Ready to find out who you really are? Match your personality to a lane and hop on the expressway to self-understanding.

Lane 10: Trucks Piled With Junk

Your junk is falling out of your trunk. Shake a tail light, people — this lane is for you.

Lane 33: Twins

You’re like a Gemini, but waaaay more pedestrian. Maybe you and a friend just wear the same outfits a lot. Who cares, it’s just twinning enough to make you feel special.

Lane 27: Broken Windows

Bad luck follows you around and everyone knows it. Your proverbial seat is always damp from proverbial rain. Is this the universe telling you to swallow your pride? Yes.

Lane 69: Filthy Cars

You’re all about convenience. Getting your car washed while you drive is a no-brainer.

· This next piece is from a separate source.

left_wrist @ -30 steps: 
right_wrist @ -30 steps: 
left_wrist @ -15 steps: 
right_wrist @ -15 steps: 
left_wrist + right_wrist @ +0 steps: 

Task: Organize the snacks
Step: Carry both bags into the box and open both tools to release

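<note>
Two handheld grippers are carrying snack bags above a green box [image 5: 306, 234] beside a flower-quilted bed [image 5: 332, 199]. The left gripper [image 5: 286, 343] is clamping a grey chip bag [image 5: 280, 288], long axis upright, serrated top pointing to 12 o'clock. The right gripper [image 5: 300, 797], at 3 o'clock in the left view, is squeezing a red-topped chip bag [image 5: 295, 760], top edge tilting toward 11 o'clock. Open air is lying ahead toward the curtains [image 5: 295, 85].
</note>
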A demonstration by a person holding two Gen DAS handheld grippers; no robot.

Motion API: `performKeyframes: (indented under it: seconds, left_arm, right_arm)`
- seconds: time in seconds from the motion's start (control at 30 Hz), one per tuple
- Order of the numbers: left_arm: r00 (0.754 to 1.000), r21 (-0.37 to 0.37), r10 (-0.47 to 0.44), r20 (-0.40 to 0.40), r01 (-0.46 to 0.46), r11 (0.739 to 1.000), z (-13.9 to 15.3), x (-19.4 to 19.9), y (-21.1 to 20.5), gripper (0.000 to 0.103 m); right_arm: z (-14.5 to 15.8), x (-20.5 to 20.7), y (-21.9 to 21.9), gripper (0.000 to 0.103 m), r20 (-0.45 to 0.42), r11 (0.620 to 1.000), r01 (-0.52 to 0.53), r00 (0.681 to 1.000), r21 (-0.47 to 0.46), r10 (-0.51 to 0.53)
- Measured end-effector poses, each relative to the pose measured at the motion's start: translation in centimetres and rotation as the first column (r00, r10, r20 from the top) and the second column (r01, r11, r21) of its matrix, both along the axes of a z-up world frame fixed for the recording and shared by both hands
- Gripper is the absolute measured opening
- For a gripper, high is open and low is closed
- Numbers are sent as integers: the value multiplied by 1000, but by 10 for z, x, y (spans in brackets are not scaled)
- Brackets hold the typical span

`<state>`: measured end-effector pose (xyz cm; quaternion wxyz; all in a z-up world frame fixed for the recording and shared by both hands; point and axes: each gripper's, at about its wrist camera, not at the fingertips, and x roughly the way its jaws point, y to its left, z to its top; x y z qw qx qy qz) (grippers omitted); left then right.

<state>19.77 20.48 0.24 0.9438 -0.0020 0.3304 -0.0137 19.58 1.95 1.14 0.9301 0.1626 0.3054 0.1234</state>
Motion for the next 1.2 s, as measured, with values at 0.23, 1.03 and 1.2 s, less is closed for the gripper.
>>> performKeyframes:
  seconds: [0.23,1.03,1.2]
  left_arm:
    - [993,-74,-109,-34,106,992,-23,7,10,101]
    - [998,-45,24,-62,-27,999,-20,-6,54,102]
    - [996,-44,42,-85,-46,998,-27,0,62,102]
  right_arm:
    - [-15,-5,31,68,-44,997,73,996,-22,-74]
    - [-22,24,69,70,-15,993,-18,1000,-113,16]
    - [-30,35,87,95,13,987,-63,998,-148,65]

Lane 43: Newly Divorced Singles

It’s been a while since you’ve driven alone, and you don’t know the rules of the road anymore. What’s too fast? What’s too slow? Are you sending the right signals? Don’t worry, the breakdown lane is nearby if you need it.

Still can’t find a lane to match your personality? Check out all the videos here. And see the final season of Portlandia this spring on IFC.


Give Back

Last-Minute Holiday Gift Guide

Hits from the '80s are on repeat all Christmas Eve and Day on IFC.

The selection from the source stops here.